──────── MATERIAL FOR THE TASK ────────

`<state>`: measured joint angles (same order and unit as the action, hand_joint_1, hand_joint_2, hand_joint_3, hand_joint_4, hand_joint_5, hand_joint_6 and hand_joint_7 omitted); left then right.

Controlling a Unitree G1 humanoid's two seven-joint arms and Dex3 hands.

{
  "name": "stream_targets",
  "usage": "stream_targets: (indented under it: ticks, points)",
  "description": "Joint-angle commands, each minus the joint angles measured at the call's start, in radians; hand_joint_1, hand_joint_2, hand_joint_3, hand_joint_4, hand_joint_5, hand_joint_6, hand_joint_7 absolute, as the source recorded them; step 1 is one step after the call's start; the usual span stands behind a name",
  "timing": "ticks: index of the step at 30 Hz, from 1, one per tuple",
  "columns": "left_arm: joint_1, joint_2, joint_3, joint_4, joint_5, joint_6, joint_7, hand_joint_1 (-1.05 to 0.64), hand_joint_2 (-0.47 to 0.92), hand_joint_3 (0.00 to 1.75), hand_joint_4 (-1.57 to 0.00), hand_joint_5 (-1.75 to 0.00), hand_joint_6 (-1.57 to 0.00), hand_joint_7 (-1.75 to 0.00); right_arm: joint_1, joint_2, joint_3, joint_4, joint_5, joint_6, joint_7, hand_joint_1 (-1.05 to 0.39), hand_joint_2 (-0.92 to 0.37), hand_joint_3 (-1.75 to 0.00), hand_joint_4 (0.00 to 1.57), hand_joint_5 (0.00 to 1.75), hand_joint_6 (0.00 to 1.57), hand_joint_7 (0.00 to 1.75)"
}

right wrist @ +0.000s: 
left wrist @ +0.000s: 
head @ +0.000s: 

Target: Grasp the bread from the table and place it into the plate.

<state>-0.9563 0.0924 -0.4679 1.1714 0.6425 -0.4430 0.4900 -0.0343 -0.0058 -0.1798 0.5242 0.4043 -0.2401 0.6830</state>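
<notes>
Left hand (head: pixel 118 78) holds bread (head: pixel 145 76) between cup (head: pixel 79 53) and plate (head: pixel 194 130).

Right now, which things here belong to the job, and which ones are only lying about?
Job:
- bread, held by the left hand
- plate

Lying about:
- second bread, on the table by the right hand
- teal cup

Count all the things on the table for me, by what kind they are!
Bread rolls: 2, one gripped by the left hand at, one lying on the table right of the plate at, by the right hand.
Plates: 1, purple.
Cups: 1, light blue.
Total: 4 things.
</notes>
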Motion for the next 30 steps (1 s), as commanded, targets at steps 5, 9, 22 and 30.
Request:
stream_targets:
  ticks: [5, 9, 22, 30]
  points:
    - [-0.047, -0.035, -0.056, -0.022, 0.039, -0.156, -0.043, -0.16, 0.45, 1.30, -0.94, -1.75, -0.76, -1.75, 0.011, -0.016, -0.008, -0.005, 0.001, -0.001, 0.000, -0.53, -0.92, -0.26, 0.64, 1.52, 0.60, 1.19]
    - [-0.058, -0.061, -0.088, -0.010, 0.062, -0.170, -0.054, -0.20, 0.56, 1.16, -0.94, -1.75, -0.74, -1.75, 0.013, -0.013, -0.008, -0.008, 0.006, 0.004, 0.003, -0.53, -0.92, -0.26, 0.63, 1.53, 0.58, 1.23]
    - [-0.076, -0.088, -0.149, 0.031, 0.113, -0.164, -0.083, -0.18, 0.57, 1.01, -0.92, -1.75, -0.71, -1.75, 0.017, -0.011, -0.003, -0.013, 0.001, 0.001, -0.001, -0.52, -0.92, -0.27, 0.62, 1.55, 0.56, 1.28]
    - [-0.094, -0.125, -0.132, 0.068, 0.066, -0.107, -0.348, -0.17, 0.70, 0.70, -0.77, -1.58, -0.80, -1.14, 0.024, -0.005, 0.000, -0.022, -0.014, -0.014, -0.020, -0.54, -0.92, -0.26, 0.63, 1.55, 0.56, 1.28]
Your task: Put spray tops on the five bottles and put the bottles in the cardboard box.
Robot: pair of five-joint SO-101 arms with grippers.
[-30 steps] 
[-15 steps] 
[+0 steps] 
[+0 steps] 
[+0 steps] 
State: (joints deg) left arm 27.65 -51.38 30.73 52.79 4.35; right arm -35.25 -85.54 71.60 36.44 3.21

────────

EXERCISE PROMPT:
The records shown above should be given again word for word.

RESULT OF THIS TASK:
`<state>`: measured joint angles (same order and unit as the action, hand_joint_1, hand_joint_2, hand_joint_3, hand_joint_4, hand_joint_5, hand_joint_6 and hand_joint_7 omitted); left then right.

Controlling a Unitree G1 humanoid's two seven-joint arms and Dex3 hands.

{
  "name": "stream_targets",
  "usage": "stream_targets: (indented under it: ticks, points)",
  "description": "Joint-angle commands, each minus the joint angles measured at the call's start, in radians; hand_joint_1, hand_joint_2, hand_joint_3, hand_joint_4, hand_joint_5, hand_joint_6, hand_joint_7 absolute, as the source recorded them; step 1 is one step after the call's start; the usual span stands behind a name",
  "timing": "ticks: index of the step at 30 Hz, from 1, one per tuple",
  "columns": "left_arm: joint_1, joint_2, joint_3, joint_4, joint_5, joint_6, joint_7, hand_joint_1 (-1.05 to 0.64), hand_joint_2 (-0.47 to 0.92), hand_joint_3 (0.00 to 1.75), hand_joint_4 (-1.57 to 0.00), hand_joint_5 (-1.75 to 0.00), hand_joint_6 (-1.57 to 0.00), hand_joint_7 (-1.75 to 0.00); right_arm: joint_1, joint_2, joint_3, joint_4, joint_5, joint_6, joint_7, hand_joint_1 (-1.05 to 0.39), hand_joint_2 (-0.92 to 0.37), hand_joint_3 (-1.75 to 0.00), hand_joint_4 (0.00 to 1.57), hand_joint_5 (0.00 to 1.75), hand_joint_6 (0.00 to 1.57), hand_joint_7 (0.00 to 1.75)"
}

right wrist @ +0.000s: 
left wrist @ +0.000s: 
head @ +0.000s: 

Target: Grasp the bread from the table and place it into the plate.

<state>-0.9563 0.0924 -0.4679 1.1714 0.6425 -0.4430 0.4900 -0.0343 -0.0058 -0.1798 0.5242 0.4043 -0.2401 0.6830</state>
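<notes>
Left hand (head: pixel 118 78) holds bread (head: pixel 145 76) between cup (head: pixel 79 53) and plate (head: pixel 194 130).

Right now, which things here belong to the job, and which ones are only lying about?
Job:
- bread, held by the left hand
- plate

Lying about:
- second bread, on the table by the right hand
- teal cup

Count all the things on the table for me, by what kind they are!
Bread rolls: 2, one gripped by the left hand at, one lying on the table right of the plate at, by the right hand.
Plates: 1, purple.
Cups: 1, light blue.
Total: 4 things.
</notes>
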Motion for the next 30 steps (1 s), as commanded, targets at steps 5, 9, 22 and 30.
Request:
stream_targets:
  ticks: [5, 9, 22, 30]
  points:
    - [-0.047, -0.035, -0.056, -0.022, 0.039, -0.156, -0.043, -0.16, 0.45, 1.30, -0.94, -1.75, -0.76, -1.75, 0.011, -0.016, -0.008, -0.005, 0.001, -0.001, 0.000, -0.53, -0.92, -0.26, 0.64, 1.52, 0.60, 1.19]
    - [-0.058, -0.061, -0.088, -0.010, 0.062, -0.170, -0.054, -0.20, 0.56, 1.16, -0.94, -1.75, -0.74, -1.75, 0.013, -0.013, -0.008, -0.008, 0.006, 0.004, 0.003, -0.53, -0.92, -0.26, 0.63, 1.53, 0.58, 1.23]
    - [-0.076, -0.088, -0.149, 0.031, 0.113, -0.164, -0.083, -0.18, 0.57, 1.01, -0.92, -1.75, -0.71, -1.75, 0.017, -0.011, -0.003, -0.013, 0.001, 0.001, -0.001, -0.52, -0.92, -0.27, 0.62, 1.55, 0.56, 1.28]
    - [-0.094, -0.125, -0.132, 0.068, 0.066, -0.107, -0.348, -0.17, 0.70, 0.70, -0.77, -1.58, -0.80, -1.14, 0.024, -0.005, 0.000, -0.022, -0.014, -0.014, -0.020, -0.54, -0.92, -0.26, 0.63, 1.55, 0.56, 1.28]
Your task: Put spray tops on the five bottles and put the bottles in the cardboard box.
Robot: pair of five-joint SO-101 arms with grippers.
[-30 steps] 
[-15 steps] 
[+0 steps] 
[+0 steps] 
[+0 steps] 
State: (joints deg) left arm 27.65 -51.38 30.73 52.79 4.35; right arm -35.25 -85.54 71.60 36.44 3.21

What appears above is the complete answer.